- _Problem description_: Take the data from its first line. Print each line exactly until the line containing "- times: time" has been printed too.
+ + +
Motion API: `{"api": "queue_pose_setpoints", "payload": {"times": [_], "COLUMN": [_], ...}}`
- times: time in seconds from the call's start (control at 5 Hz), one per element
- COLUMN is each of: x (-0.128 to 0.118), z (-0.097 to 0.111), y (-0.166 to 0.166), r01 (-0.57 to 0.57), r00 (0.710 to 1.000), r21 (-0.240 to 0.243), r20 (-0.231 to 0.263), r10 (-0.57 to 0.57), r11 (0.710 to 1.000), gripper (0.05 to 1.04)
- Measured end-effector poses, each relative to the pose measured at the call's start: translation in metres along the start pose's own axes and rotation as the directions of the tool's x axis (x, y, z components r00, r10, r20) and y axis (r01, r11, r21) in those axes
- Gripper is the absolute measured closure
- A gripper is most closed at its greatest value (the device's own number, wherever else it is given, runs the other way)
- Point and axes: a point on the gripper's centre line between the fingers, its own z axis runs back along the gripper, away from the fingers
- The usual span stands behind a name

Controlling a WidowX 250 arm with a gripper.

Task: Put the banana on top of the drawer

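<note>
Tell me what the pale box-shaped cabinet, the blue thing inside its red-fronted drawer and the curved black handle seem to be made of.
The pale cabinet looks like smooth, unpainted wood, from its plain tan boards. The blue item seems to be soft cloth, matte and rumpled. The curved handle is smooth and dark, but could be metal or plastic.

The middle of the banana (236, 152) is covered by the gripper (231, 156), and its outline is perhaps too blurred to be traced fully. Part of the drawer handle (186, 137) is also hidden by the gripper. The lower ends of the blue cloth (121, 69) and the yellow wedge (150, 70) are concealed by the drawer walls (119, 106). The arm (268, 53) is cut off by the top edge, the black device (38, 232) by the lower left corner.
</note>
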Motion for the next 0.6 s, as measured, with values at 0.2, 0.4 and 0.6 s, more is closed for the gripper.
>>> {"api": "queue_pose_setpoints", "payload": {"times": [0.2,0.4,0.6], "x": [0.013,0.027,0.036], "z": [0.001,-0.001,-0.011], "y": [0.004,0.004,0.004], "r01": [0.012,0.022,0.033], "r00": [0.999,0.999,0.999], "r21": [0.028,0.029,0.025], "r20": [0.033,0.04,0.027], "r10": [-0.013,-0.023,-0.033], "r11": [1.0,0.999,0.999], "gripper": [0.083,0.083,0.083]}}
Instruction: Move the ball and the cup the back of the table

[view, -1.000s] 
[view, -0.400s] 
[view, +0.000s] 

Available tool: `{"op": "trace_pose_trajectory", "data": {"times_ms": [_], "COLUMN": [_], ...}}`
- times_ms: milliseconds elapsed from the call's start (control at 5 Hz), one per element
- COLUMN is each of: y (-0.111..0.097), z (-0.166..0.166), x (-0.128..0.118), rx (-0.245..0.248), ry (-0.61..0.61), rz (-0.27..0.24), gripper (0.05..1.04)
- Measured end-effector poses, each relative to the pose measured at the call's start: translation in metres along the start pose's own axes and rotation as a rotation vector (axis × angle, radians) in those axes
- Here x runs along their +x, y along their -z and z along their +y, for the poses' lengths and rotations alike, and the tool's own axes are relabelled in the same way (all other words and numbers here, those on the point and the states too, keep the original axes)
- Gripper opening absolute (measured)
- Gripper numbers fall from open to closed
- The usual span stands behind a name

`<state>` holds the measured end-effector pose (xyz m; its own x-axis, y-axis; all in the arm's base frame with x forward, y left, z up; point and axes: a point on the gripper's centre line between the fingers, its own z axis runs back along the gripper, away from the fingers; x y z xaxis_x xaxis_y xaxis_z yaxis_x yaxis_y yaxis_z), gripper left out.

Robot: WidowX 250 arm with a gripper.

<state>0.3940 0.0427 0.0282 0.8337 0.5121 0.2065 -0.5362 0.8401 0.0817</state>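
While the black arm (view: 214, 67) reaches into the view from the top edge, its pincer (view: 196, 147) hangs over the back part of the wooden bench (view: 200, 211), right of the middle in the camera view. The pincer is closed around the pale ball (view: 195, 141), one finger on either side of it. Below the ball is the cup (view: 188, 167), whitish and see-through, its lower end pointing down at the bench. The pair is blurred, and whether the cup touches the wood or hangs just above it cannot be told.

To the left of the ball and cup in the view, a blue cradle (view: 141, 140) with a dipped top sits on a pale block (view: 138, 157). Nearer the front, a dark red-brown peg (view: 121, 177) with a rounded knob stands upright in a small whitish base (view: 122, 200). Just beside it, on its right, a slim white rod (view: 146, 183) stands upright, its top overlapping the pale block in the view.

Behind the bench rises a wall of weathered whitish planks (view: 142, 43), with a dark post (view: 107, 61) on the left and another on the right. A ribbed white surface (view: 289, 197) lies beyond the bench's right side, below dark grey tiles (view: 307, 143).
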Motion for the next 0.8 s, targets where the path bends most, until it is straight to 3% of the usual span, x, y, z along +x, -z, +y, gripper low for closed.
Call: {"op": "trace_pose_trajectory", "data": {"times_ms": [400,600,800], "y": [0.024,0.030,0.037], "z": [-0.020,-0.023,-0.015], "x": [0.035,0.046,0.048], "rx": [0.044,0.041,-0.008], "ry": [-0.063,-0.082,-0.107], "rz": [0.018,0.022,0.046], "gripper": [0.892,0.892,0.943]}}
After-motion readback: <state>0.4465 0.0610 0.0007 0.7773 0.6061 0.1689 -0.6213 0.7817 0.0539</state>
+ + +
- _Task response_:
Motion API: `{"api": "queue_pose_setpoints", "payload": {"times": [_], "COLUMN": [_], ...}}`
- times: time in seconds from the call's start (control at 5 Hz), one per element

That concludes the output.